## WORK REQUIRED
Exact transcription with no images: write out all of the entries below.

Dataset excerpts:
__________________________________________________

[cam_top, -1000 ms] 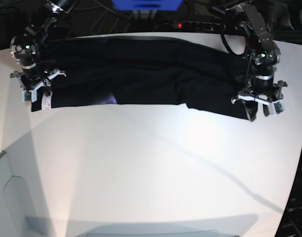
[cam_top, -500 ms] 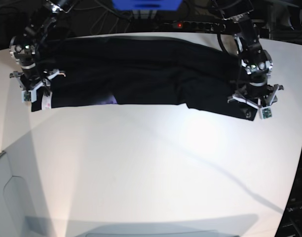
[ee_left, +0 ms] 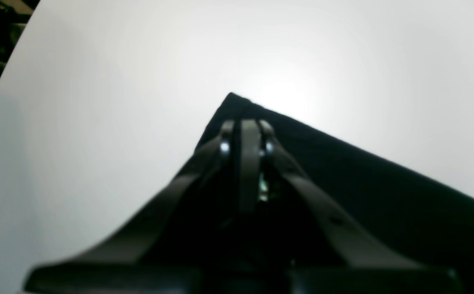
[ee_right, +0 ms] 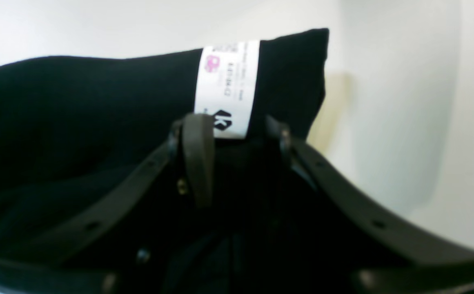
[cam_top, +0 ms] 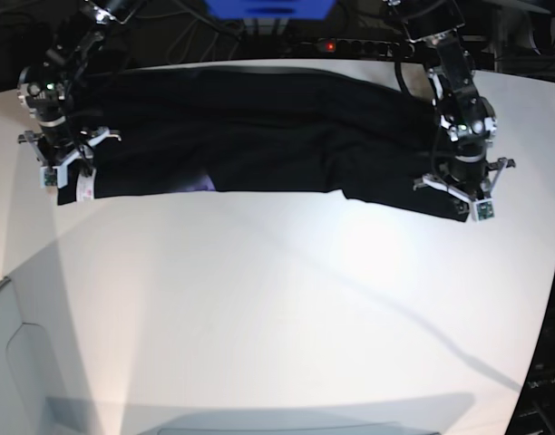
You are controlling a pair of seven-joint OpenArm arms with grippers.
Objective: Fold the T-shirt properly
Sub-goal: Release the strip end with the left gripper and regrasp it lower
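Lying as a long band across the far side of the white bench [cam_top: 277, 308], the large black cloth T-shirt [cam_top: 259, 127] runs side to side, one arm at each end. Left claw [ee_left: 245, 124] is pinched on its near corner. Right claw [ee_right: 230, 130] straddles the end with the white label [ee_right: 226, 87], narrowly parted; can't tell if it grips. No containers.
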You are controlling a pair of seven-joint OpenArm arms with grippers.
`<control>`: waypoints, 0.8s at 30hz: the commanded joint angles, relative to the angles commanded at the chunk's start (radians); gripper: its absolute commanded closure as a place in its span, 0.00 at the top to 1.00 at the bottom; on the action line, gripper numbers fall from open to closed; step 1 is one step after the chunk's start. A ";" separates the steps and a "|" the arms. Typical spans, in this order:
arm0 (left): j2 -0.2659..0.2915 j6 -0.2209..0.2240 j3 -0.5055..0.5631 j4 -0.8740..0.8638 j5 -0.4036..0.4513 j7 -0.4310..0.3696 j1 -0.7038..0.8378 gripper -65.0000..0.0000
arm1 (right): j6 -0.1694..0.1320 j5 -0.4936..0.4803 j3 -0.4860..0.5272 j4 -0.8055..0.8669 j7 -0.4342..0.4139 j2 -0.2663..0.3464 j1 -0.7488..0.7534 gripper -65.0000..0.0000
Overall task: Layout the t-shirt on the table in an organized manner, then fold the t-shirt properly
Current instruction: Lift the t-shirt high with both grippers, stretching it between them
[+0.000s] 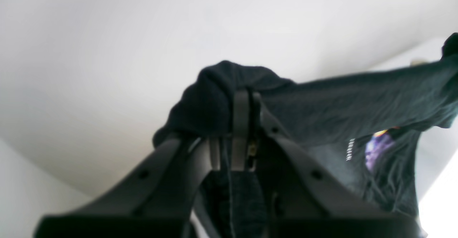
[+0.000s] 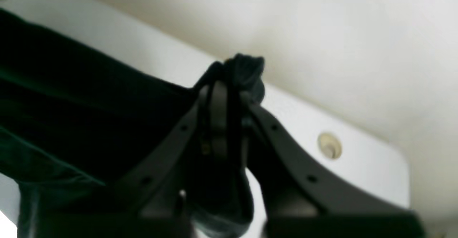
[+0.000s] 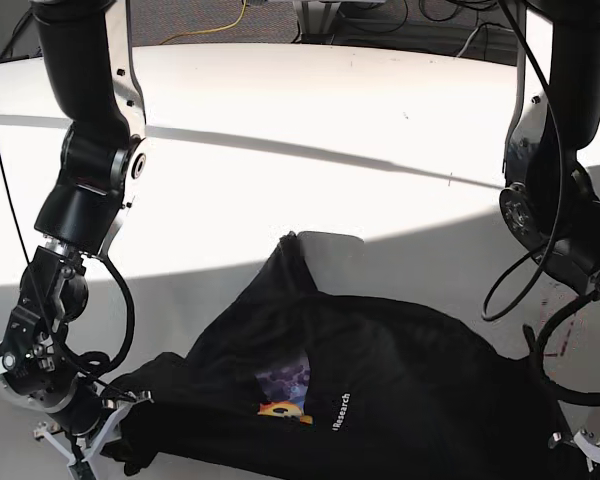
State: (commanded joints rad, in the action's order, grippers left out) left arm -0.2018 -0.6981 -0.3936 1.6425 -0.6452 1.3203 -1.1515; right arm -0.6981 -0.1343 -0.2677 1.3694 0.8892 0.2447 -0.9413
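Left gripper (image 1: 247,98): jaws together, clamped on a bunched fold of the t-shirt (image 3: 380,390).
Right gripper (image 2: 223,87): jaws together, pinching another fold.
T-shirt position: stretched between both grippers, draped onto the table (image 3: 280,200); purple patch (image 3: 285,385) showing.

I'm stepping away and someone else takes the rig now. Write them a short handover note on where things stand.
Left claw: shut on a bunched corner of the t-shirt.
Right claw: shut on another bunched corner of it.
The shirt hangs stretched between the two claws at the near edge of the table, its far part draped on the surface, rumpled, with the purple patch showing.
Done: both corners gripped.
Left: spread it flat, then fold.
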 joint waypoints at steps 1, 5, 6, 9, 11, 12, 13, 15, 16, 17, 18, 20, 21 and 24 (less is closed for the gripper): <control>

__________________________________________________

## REPLY
[cam_top, -1000 ms] 
[cam_top, -500 ms] 
[ee_left, +0 ms] 
[ee_right, +0 ms] 
[cam_top, +0 ms] 
You are controlling a pair of seven-joint OpenArm arms with grippers.
Objective: Fold the T-shirt properly
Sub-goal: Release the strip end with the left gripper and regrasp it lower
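Lying as a long band across the far side of the white bench [cam_top: 277, 308], the large black cloth T-shirt [cam_top: 259, 127] runs side to side, one arm at each end. Left claw [ee_left: 245, 124] is pinched on its near corner. Right claw [ee_right: 230, 130] straddles the end with the white label [ee_right: 226, 87], narrowly parted; can't tell if it grips. No containers.
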You are controlling a pair of seven-joint OpenArm arms with grippers.
`<control>`: waypoints, 0.8s at 30hz: the commanded joint angles, relative to the angles commanded at the chunk's start (radians); gripper: its absolute commanded closure as a place in its span, 0.00 at the top to 1.00 at the bottom; on the action line, gripper numbers fall from open to closed; step 1 is one step after the chunk's start. A ";" separates the steps and a "|" the arms. Typical spans, in this order:
arm0 (left): j2 -0.2659..0.2915 j6 -0.2209..0.2240 j3 -0.5055..0.5631 j4 -0.8740..0.8638 j5 -0.4036..0.4513 j7 -0.4310..0.3696 j1 -0.7038..0.8378 gripper -65.0000..0.0000
arm1 (right): j6 -0.1694..0.1320 j5 -0.4936..0.4803 j3 -0.4860..0.5272 j4 -0.8055..0.8669 j7 -0.4342..0.4139 j2 -0.2663..0.3464 j1 -0.7488..0.7534 gripper -65.0000..0.0000
Overall task: Layout the t-shirt on the table in an organized manner, then fold the t-shirt properly
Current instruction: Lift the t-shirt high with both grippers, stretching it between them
[+0.000s] 
[+0.000s] 
[+0.000s] 
State: (commanded joints rad, in the action's order, grippers left out) left arm -0.2018 -0.6981 -0.3936 1.6425 -0.6452 1.3203 -1.1515; right arm -0.6981 -0.1343 -0.2677 1.3694 0.8892 0.2447 -0.9413
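Left gripper (image 1: 247,98): jaws together, clamped on a bunched fold of the t-shirt (image 3: 380,390).
Right gripper (image 2: 223,87): jaws together, pinching another fold.
T-shirt position: stretched between both grippers, draped onto the table (image 3: 280,200); purple patch (image 3: 285,385) showing.

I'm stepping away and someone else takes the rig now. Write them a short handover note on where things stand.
Left claw: shut on a bunched corner of the t-shirt.
Right claw: shut on another bunched corner of it.
The shirt hangs stretched between the two claws at the near edge of the table, its far part draped on the surface, rumpled, with the purple patch showing.
Done: both corners gripped.
Left: spread it flat, then fold.
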 joint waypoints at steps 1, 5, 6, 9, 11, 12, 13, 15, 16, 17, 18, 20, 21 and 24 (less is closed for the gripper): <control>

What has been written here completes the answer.